Risto Matilla, an amateur photographer, took this picture of ice eggs found on a Finnish beach. The largest was the size of a soccer ball. Ice eggs have also been seen in Siberia and Michigan.

I continually find Nature amazing. Whether it’s the cardinal in my yard this morning collecting grass to build a nest or author Sarah Smarsh’s experience last weekend at an outdoor concert in Kansas, where the audience came terrifyingly close to a tornado-producing supercell. Then there is a weather phenomenon like the one in today’s story,

Nicoletta Lanese wrote about it in November 2019, but it’s new to me. I just had to share it. Especially that picture — worth a thousand words.

Lanese’s report was at the BBC. “Thousands of egg-shaped balls of ice have covered a beach in Finland, the result of a rare weather phenomenon. Amateur photographer Risto Mattila was among those who came across the ‘ice eggs’ on Hailuoto Island in the Gulf of Bothnia between Finland and Sweden.

“Experts say it is caused by a rare process in which small pieces of ice are rolled over by wind and water.

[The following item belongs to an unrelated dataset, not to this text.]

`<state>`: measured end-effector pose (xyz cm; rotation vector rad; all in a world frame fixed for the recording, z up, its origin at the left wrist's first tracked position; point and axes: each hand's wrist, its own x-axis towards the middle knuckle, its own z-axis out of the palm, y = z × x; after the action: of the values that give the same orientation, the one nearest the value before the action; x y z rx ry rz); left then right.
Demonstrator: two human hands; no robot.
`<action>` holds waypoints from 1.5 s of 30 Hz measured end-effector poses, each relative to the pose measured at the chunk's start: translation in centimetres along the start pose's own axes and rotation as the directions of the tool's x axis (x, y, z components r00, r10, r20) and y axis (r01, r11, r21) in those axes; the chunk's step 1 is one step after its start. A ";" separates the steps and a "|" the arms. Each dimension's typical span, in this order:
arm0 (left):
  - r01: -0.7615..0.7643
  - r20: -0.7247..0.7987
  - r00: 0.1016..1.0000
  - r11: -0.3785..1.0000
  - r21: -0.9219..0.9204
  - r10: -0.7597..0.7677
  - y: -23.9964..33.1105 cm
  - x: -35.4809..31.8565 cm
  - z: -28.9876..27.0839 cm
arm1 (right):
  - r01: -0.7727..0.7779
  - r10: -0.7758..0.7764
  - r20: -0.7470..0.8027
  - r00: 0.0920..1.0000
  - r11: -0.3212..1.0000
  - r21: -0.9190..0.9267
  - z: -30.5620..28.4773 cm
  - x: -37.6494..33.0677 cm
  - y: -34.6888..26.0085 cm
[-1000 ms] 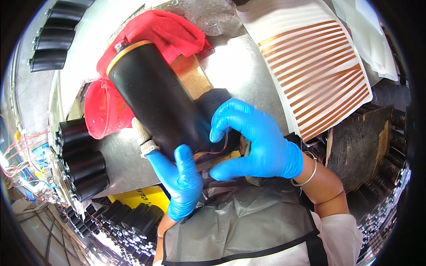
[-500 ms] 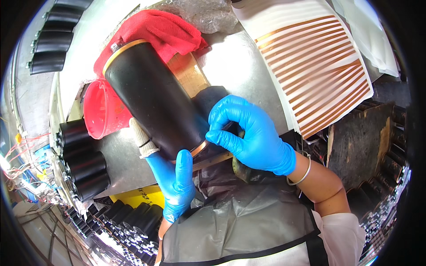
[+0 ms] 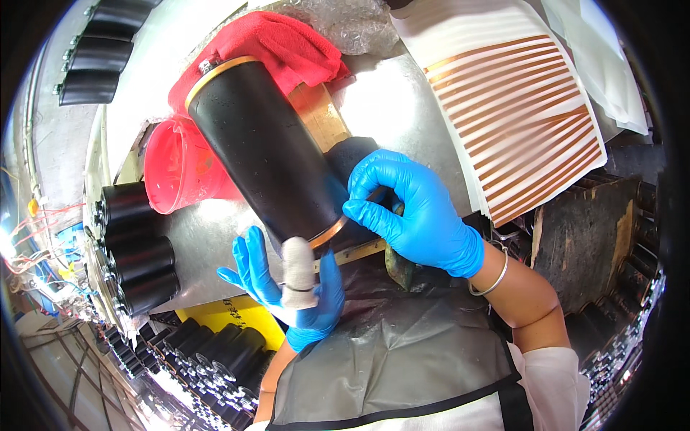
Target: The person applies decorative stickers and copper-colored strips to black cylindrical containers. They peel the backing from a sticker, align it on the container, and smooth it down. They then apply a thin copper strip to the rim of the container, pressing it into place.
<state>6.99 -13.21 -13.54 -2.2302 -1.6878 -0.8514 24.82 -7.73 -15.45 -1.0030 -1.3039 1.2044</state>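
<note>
I'm noting: left hand (image 3: 316,312) splayed, right hand (image 3: 425,219) pinching thin copper-coloured band (image 3: 328,234); smooth black cylinder (image 3: 269,147), probably heavy, wanting midbody grip.

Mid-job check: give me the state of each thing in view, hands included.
Black cylinder: on its side.
Copper-coloured band: on the cylinder's near edge; full wrap hidden.
Left hand: open, fingers spread.
Cloth finger cover: worn on a left finger.
Right hand: thumb and forefinger tips together at the near edge.
Red cloth: crumpled.
Pink-red tub: lidless.
Clear plastic: crumpled.
</note>
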 end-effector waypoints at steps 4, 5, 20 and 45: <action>-0.074 0.024 0.997 0.984 0.162 0.071 1.7 2.5 1.3 | 0.054 -0.053 -0.022 0.998 0.998 0.027 -0.2 0.0 0.3; -0.052 0.043 0.998 0.988 0.144 0.046 2.2 3.1 1.6 | 0.074 -0.073 -0.038 0.997 0.996 0.041 -0.1 0.0 0.5; 0.304 0.168 0.951 0.672 -0.676 -0.261 -3.6 1.6 1.9 | -0.016 0.018 0.018 1.000 0.992 -0.128 0.6 -0.4 -3.2; 0.018 -0.114 0.993 0.977 -0.214 -0.043 -6.0 -1.7 1.7 | -0.084 0.087 0.014 0.996 0.985 -0.153 -1.2 0.1 -3.0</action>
<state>1.62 -11.84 -16.89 -2.2399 -1.6495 -1.1978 26.20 -7.93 -12.56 -1.1692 -1.3977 1.1956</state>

“Mr Mattila, from the nearby city of Oulu, told the BBC he had never seen anything like it before. ‘I was with my wife at Marjaniemi beach. The weather was sunny, about -1C (30F) and it was quite a windy day, he told the BBC. ‘There we found this amazing phenomenon. There was snow and ice eggs along the beach near the water line.’

“Mr Mattila said the balls of ice covered an area of about 30m (100ft). The smallest were the size of eggs and the biggest were the size of footballs [soccer balls].

” ‘That was an amazing view. I have never seen anything like this during 25 years living in the vicinity,’ Mr Mattila said. …

“BBC Weather expert George Goodfellow said conditions needed to be cold and a bit windy for the ice balls to form. ‘The general picture is that they form from pieces of larger ice sheet which then get jostled around by waves, making them rounder,’ he said. … ‘The result is a ball of smooth ice which can then get deposited on to a beach, either blown there or getting left there when the tide goes out.’

“Similar sights have been reported before, including in Russia and on Lake Michigan near Chicago.”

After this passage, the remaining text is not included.